Filaments' line masses increase after self-gravity onset.

Fragments appear when line masses are below the critical value.

Column density maps may underestimate filament line masses.

Abstract

The fragmentation of filaments in molecular clouds has attracted a lot of attention as there seems to be a relation between the evolution of filaments and star formation. The study of the fragmentation process has been motivated by simple analytical models. However, only a few comprehensive studies have analysed the evolution of filaments using numerical simulations where the filaments form self-consistently as part of molecular clouds. We address the early evolution of pc-scale filaments that form within individual clouds. We focus on three questions: How do the line masses of filaments evolve?
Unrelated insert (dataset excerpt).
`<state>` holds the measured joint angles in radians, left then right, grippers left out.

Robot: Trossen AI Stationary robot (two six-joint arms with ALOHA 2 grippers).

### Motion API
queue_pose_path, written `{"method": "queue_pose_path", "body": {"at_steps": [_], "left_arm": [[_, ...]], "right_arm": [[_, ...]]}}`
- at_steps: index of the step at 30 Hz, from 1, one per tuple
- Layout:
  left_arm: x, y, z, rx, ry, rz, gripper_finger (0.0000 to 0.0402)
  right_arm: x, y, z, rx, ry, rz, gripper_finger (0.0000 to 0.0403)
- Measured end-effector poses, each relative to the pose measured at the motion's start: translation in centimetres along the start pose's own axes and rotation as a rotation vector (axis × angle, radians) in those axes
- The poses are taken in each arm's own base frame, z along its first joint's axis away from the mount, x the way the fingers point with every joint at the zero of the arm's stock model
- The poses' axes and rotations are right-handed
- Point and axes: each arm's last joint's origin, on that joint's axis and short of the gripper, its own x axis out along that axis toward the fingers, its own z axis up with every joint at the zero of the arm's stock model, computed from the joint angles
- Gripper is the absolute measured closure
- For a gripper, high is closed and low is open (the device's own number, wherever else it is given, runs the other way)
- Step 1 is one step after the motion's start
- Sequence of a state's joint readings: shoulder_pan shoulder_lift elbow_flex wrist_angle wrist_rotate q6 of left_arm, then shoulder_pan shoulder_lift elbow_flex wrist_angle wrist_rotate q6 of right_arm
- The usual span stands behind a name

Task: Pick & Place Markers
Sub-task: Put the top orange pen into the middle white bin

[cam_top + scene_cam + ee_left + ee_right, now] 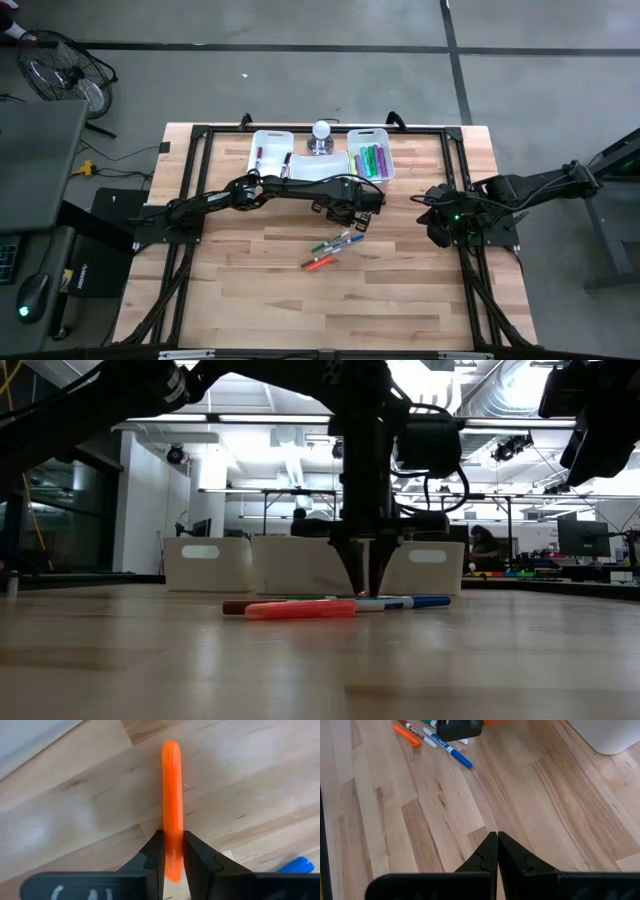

How and when do the filaments fragment? How does the fragmentation relate to the line masses of the filaments? We examine three simulated molecular clouds formed in kpc-scale numerical simulations performed with the FLASH code. We compare the properties of the identified filaments with the predictions of analytic filament stability models. The line masses and mass fraction enclosed in the identified filaments increase continuously after the onset of self-gravity. The first fragments appear early when the line masses lie well below the critical line mass of Ostriker's hydrostatic equilibrium solution. The average line masses of filaments identified in 3D density cubes increases far more quickly than those identified in 2D column density maps. Our results suggest that hydrostatic or dynamic compression from the surrounding cloud has a significant impact on the early dynamical evolution of filaments. A simple model of an isolated, isothermal cylinder may not provide a good approach for fragmentation analysis. Caution must be exercised in interpreting distributions of properties of filaments identified in column density maps, especially in the case of low-mass filaments. Comparing or combining results from studies that use different filament finding techniques is strongly discouraged.